__Data shown__
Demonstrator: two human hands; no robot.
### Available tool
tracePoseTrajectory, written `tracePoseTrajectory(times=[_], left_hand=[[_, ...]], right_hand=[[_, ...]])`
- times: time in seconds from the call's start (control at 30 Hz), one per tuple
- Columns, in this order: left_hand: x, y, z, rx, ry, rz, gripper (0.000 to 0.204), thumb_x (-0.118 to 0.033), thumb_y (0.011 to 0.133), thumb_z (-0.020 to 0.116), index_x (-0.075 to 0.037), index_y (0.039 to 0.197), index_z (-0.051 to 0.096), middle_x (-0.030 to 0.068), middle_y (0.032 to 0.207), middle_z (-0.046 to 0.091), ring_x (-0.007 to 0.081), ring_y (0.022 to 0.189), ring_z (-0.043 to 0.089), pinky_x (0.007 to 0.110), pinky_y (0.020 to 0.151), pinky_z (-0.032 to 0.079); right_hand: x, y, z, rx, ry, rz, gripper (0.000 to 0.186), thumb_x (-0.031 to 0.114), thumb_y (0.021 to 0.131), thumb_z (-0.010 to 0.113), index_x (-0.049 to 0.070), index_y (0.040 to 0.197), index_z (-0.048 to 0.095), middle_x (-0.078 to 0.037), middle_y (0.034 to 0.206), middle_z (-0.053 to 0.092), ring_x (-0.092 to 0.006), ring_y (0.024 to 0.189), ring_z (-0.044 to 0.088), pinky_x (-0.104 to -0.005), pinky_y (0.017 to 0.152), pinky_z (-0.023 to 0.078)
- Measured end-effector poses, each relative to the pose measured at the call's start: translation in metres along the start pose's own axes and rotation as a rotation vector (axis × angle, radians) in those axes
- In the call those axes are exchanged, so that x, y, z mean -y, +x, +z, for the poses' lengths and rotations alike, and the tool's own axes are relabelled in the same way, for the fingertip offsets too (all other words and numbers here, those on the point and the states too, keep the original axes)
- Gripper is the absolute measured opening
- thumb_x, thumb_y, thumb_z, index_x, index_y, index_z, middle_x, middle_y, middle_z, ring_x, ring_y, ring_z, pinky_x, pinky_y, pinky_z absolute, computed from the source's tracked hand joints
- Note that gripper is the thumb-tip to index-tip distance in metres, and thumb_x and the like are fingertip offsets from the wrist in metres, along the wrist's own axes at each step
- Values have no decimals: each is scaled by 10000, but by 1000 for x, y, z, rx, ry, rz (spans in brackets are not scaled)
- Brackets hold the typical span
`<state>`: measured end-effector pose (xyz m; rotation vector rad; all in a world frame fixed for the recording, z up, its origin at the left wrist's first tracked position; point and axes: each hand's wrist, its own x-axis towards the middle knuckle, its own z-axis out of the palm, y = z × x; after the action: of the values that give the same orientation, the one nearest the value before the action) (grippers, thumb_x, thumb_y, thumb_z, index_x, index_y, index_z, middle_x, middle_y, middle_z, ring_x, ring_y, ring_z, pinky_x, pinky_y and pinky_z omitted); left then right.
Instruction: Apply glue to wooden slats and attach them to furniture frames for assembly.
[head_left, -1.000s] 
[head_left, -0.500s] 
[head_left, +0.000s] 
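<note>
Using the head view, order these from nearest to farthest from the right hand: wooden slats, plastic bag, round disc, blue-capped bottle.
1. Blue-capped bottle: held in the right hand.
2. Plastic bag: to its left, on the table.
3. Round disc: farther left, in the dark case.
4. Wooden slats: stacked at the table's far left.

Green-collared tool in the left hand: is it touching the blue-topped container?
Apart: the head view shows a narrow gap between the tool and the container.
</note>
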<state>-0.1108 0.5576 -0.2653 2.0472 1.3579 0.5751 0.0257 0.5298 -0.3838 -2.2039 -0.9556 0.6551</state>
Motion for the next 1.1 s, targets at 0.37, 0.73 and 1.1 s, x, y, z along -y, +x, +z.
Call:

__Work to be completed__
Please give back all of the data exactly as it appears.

__Expected answer__
Demonstrator: two human hands; no robot.
### Available tool
tracePoseTrajectory, written `tracePoseTrajectory(times=[_], left_hand=[[_, ...]], right_hand=[[_, ...]])`
- times: time in seconds from the call's start (control at 30 Hz), one per tuple
- Columns, in this order: left_hand: x, y, z, rx, ry, rz, gripper (0.000 to 0.204), thumb_x (-0.118 to 0.033), thumb_y (0.011 to 0.133), thumb_z (-0.020 to 0.116), index_x (-0.075 to 0.037), index_y (0.039 to 0.197), index_z (-0.051 to 0.096), middle_x (-0.030 to 0.068), middle_y (0.032 to 0.207), middle_z (-0.046 to 0.091), ring_x (-0.007 to 0.081), ring_y (0.022 to 0.189), ring_z (-0.043 to 0.089), pinky_x (0.007 to 0.110), pinky_y (0.020 to 0.151), pinky_z (-0.032 to 0.079); right_hand: x, y, z, rx, ry, rz, gripper (0.000 to 0.186), thumb_x (-0.031 to 0.114), thumb_y (0.021 to 0.131), thumb_z (-0.010 to 0.113), index_x (-0.049 to 0.070), index_y (0.040 to 0.197), index_z (-0.048 to 0.095), middle_x (-0.078 to 0.037), middle_y (0.034 to 0.206), middle_z (-0.053 to 0.092), ring_x (-0.092 to 0.006), ring_y (0.024 to 0.189), ring_z (-0.044 to 0.088), pinky_x (-0.104 to -0.005), pinky_y (0.017 to 0.152), pinky_z (-0.023 to 0.078)
- Measured end-effector poses, each relative to the pose measured at the call's start: translation in metres along the start pose's own axes and rotation as a rotation vector (axis × angle, radians) in those axes
- In the call those axes are exchanged, so that x, y, z mean -y, +x, +z, for the poses' lengths and rotations alike, and the tool's own axes are relabelled in the same way, for the fingertip offsets too (all other words and numbers here, those on the point and the states too, keep the original axes)
- Gripper is the absolute measured opening
- thumb_x, thumb_y, thumb_z, index_x, index_y, index_z, middle_x, middle_y, middle_z, ring_x, ring_y, ring_z, pinky_x, pinky_y, pinky_z absolute, computed from the source's tracked hand joints
- Note that gripper is the thumb-tip to index-tip distance in metres, and thumb_x and the like are fingertip offsets from the wrist in metres, along the wrist's own axes at each step
- Values have no decimals: each is scaled by 10000, but by 1000 for x, y, z, rx, ry, rz (spans in brackets are not scaled)
- Brackets hold the typical span
`<state>`: measured end-effector pose (xyz m; rotation vector rad; all in a world frame fixed for the recording, z up, its origin at the left wrist's first tracked position; point and axes: each hand's wrist, its own x-axis towards the middle knuckle, its own z-axis out of the palm, y = z × x; after the action: of the values that give the same orientation, the one nearest the value before the action) (grippers, thumb_x, thumb_y, thumb_z, index_x, index_y, index_z, middle_x, middle_y, middle_z, ring_x, ring_y, ring_z, pinky_x, pinky_y and pinky_z omitted); left then right.
Instruction: Apply glue to wooden slats and attach them to furniture frames for assembly.
[head_left, -1.000s] 
[head_left, -0.500s] 
[head_left, +0.000s] 
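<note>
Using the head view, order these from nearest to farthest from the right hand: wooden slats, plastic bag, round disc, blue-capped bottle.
1. Blue-capped bottle: held in the right hand.
2. Plastic bag: to its left, on the table.
3. Round disc: farther left, in the dark case.
4. Wooden slats: stacked at the table's far left.

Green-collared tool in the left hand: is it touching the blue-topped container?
Apart: the head view shows a narrow gap between the tool and the container.
</note>
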<state>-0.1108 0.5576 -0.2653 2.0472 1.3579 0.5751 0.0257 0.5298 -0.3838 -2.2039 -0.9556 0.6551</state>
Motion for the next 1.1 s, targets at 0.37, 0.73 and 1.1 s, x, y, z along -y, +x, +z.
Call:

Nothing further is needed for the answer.